Aujourd‘hui le marché émergent de la robotique de service connait une croissance exponentielle. L’évolution des principaux acteurs et secteurs économiques en mutation, les marchés de robotique de service personnelle et professionnelle devraient doubler entre 2017 et 2020. Dès 2020, on s’attend à un marché mondial de 12 milliards de dollars pour la robotique de service personnelle et de 20 milliards de dollars pour la robotique de service professionnelle.

 

Si les États-Unis ou le Japon se placent en leaders du marché, l’expertise israélienne a conquis sa place. Près d’une centaine d’entreprises en Israël  sont spécialisées dans la conception ou la fabrication de robots de services.

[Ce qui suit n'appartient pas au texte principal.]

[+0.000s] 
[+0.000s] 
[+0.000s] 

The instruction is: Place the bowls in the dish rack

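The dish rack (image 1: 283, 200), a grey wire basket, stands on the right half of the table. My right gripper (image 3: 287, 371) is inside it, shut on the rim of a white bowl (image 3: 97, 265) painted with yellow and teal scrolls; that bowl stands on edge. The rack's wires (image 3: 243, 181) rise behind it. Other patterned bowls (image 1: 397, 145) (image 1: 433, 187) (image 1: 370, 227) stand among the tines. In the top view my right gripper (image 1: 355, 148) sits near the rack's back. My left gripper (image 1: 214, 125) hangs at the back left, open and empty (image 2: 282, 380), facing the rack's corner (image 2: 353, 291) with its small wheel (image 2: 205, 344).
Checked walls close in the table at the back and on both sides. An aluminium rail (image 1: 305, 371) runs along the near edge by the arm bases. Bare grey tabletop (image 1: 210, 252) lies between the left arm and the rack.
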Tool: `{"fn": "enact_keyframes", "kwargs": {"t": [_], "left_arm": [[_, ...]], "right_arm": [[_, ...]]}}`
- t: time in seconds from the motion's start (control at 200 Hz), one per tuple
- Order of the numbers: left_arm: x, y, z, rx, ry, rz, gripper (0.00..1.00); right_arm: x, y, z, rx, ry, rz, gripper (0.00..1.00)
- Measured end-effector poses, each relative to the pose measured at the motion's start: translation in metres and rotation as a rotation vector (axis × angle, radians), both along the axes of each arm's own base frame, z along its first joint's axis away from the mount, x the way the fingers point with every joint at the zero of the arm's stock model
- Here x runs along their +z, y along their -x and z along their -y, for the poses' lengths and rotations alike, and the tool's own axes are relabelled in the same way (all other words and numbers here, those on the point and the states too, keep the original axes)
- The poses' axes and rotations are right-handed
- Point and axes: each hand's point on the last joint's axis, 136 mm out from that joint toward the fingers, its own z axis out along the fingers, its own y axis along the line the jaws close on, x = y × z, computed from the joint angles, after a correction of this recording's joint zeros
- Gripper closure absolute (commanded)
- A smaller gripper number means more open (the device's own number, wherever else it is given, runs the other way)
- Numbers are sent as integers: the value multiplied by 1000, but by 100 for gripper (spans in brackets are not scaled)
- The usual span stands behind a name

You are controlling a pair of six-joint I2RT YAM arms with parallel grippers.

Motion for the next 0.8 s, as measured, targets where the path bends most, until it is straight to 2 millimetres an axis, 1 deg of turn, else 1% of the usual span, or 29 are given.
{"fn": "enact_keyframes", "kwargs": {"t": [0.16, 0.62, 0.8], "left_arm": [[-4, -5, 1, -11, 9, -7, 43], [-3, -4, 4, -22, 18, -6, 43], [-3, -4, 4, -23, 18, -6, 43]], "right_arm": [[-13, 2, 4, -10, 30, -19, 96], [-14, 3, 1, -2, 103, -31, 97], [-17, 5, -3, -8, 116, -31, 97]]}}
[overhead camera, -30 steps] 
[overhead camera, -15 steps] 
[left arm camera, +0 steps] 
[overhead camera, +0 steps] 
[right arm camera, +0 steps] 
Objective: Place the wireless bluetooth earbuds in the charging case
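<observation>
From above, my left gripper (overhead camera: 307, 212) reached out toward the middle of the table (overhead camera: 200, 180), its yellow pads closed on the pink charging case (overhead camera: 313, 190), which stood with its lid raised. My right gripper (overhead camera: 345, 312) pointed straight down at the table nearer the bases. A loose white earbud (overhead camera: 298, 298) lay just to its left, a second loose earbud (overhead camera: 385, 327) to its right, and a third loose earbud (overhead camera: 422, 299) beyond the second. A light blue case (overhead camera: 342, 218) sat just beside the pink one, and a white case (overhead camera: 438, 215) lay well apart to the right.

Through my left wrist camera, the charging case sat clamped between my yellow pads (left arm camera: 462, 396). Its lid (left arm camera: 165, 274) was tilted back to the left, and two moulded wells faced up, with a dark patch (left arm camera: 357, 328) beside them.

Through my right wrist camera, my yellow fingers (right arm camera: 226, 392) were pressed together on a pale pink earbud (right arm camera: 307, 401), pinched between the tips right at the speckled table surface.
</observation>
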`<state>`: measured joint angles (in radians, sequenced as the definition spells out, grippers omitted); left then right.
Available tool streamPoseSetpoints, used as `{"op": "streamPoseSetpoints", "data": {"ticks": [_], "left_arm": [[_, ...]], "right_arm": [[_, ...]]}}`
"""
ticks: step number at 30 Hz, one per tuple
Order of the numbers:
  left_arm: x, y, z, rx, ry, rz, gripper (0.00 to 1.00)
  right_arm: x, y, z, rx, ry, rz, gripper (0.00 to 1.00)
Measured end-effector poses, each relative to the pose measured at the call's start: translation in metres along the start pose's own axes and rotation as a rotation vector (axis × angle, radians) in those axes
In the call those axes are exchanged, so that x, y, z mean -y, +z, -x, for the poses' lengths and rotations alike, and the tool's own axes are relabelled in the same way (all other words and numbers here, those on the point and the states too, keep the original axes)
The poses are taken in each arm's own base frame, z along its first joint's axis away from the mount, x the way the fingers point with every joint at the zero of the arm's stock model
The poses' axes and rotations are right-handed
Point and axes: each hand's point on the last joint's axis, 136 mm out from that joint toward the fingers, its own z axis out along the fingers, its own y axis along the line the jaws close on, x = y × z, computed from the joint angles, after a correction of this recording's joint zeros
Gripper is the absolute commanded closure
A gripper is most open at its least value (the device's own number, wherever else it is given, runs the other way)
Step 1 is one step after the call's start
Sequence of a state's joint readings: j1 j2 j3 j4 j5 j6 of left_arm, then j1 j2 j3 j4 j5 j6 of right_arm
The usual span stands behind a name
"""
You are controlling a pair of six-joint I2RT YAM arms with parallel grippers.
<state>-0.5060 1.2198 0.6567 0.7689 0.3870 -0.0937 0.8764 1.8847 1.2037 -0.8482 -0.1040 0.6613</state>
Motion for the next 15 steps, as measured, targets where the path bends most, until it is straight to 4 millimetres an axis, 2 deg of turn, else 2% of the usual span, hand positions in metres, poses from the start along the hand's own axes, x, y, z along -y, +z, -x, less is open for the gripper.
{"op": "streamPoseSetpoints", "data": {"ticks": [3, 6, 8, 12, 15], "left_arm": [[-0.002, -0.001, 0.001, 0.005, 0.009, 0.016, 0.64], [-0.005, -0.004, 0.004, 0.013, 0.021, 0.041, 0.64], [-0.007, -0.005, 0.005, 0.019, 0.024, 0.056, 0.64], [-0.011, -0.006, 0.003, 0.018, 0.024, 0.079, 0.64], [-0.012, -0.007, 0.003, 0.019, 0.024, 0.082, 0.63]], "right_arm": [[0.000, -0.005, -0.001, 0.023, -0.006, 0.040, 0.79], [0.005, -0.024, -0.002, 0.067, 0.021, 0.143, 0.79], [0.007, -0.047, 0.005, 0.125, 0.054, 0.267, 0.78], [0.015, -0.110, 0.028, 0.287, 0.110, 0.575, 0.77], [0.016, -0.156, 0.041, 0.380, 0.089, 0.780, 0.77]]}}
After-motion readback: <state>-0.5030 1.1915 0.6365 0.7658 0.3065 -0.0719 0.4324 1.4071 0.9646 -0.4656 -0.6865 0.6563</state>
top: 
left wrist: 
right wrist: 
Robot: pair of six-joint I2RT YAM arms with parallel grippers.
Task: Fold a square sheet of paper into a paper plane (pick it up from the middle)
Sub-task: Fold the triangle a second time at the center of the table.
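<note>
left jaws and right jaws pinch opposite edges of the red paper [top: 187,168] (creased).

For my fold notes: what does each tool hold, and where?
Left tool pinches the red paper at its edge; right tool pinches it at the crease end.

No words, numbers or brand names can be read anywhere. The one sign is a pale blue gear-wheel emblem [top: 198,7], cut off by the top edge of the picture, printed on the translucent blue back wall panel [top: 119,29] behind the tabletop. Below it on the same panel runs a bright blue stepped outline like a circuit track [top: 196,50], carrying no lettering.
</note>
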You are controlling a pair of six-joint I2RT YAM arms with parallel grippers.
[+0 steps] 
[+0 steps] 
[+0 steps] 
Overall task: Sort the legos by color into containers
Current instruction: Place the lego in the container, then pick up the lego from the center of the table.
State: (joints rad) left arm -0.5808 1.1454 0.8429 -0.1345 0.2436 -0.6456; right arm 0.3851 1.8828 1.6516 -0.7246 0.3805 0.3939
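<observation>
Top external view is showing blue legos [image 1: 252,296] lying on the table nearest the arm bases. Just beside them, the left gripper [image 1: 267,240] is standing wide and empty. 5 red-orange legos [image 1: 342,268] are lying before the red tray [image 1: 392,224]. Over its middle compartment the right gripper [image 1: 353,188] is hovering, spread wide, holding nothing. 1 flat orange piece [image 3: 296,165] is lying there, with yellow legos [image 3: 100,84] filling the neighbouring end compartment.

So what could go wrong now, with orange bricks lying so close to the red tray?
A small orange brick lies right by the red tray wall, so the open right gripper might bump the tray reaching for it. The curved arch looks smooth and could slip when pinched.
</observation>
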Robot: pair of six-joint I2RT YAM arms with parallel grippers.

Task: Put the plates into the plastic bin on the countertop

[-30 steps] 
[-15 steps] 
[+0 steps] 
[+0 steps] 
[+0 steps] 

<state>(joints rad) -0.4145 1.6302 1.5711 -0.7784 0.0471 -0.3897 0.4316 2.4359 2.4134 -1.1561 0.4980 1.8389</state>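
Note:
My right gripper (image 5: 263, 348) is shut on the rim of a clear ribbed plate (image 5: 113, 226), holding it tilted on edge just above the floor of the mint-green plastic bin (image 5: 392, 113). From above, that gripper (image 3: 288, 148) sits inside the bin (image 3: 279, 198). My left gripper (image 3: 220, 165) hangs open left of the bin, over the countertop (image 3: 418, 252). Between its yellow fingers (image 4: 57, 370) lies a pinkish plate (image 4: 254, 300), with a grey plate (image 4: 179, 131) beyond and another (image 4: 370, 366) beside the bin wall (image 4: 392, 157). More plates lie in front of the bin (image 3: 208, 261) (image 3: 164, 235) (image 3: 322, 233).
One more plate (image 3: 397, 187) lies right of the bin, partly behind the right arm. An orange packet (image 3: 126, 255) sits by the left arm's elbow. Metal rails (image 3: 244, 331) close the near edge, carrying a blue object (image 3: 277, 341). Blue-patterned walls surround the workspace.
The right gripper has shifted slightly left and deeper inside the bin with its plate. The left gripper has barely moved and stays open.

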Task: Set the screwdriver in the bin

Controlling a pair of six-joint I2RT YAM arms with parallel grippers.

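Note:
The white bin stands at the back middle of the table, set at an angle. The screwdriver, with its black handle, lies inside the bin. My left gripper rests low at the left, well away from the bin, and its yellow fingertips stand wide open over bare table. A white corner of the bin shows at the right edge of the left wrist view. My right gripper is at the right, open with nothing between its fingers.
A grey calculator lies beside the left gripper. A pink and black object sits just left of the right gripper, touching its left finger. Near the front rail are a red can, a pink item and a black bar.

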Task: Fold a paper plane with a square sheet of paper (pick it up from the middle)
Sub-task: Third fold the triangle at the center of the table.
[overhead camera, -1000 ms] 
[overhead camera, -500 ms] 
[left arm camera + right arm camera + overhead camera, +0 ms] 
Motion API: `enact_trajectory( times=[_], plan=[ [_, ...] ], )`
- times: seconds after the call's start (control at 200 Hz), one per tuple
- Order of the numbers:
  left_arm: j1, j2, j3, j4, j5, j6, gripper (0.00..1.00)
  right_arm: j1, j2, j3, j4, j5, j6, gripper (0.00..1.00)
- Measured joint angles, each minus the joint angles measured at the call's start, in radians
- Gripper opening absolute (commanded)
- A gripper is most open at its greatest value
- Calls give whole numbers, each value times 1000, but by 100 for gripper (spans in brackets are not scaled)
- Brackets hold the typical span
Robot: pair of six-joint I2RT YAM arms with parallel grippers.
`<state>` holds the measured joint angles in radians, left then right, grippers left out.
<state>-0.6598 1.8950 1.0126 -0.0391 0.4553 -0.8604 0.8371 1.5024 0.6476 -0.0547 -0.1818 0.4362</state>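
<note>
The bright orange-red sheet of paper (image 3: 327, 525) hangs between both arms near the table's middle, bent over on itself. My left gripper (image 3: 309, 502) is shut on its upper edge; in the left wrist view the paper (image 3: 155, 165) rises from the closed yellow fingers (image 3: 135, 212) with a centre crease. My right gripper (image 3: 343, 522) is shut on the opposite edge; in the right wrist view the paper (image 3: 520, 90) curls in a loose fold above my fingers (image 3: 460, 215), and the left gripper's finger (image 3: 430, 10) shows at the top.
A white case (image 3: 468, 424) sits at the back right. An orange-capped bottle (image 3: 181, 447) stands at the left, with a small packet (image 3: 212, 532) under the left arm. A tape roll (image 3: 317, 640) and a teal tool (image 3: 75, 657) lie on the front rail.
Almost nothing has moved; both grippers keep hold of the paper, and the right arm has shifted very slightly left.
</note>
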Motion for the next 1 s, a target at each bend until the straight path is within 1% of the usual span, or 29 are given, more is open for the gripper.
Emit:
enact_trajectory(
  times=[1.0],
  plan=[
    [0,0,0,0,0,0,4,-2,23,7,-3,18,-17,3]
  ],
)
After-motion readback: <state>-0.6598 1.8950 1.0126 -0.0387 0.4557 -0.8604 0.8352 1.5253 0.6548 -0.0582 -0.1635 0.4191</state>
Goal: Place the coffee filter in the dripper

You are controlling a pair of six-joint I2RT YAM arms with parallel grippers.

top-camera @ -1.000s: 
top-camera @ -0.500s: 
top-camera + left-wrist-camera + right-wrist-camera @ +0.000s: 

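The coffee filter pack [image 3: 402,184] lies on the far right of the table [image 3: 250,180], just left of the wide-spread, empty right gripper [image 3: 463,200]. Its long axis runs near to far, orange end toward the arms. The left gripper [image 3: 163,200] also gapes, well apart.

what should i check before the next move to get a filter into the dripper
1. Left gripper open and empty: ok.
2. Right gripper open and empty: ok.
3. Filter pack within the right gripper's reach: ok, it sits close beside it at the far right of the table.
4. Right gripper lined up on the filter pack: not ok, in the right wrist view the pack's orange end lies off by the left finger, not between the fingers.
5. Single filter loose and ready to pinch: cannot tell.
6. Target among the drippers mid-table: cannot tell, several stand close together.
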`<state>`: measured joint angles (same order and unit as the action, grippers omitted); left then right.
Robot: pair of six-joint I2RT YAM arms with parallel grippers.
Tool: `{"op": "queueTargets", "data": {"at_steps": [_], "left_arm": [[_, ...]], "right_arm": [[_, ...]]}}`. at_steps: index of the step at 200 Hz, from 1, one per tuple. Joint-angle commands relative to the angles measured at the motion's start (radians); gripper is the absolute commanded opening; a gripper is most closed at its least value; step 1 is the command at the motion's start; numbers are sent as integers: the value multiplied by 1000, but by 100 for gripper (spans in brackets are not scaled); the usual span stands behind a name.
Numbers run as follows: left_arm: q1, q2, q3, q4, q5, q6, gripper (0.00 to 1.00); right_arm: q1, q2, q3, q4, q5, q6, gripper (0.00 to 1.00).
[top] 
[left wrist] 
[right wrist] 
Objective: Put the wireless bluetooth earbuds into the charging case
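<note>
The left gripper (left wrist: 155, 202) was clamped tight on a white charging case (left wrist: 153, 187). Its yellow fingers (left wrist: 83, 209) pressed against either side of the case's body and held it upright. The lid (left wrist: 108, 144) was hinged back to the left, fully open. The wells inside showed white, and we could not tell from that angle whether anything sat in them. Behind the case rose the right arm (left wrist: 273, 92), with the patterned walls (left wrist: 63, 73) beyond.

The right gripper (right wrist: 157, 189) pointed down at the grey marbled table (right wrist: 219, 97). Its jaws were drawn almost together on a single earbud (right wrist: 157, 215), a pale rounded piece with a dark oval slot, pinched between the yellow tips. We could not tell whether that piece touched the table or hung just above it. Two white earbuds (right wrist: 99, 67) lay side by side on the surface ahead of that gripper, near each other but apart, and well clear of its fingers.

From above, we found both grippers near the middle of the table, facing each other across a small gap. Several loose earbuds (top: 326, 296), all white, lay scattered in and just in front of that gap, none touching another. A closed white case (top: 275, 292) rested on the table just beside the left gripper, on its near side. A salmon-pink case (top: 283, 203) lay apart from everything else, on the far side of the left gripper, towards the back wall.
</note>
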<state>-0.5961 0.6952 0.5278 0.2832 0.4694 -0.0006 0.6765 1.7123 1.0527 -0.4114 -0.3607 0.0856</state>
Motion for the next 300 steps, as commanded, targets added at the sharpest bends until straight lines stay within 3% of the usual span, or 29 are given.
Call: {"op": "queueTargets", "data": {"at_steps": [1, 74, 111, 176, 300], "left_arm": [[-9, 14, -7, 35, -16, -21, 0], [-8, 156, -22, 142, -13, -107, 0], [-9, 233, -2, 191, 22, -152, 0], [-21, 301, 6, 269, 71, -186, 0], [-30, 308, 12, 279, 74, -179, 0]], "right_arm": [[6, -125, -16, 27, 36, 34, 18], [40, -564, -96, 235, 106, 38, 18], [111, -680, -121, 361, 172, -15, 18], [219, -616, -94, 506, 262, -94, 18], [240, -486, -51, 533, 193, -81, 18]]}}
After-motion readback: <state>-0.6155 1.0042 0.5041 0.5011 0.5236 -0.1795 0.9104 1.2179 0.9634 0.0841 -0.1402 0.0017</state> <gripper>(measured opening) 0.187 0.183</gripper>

Afin de soutenir leur essor, Tel aviv compte quelque 250 chercheurs dans le domaine d’intelligence artificielle et 6000 étudiants sont inscrits à un programme universitaire spécialisé en intelligence artificielle et en traitements des données. Tel Aviv  c’est vraiment l’épicentre de l’intelligence artificielle ces temps-ci. Les pouvoirs publics ont créé, en Israel, un fonds avec les professionnels du secteur, et le développement de synergies entre les acteurs de la recherche et le monde de l’industrie.